Republican senators — and voters — have placed an extremely high value on building a conservative court majority. For that reason, Republicans are increasingly confident that if Trump’s selection survives a vetting and a predictably contentious hearing, the nominee would be confirmed.
”I cannot imagine a scenario where even the most stubborn Trump critics in the Senate on the right would vote against a conservative nominee for the Supreme Court if their qualifications and hearing check out,” said Rory Cooper, a Republican strategist and managing director at Purple Strategies, a political consultancy in Washington. “Whether you support Trump or don’t support him, once he makes the nomination, it really has nothing to do with him.”
Republicans speculated that candidates who have recently gone through a confirmation process for a lower court position — such as Barrett or Lagoa — would move more quickly because they were vetted, albeit to a lower threshold, for their current positions.

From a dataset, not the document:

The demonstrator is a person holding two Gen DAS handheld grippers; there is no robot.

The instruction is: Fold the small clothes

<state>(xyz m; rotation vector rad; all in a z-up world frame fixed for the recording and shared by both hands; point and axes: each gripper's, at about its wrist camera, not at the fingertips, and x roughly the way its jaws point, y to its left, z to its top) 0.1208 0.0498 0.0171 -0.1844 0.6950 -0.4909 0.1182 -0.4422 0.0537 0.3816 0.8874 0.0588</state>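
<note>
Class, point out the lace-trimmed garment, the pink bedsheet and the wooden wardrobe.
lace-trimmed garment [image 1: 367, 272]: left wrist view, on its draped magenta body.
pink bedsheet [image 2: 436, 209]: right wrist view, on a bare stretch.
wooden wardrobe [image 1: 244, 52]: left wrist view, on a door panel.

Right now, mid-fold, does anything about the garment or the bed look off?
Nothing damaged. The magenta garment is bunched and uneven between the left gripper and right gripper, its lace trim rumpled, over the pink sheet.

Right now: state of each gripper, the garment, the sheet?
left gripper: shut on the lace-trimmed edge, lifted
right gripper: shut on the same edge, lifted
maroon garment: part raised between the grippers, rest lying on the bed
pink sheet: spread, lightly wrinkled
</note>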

”If it’s somebody who’s just been confirmed with a circuit court ... I think it could be done more expeditiously but remains to be seen,” said Sen. John Cornyn, R-Texas.
Some Republicans argue that they are in a no-win situation, pointing to progressive Democratic warnings about packing the courts if they win the election.
”If the Democrats are in charge, they will pack the courts and the Senate,” said Sen. Kevin Cramer, R-N.D. “The Republic and its institutions are now at stake, and I did not run for the Senate and put my family through a grueling campaign just to shrink from a moment like this.”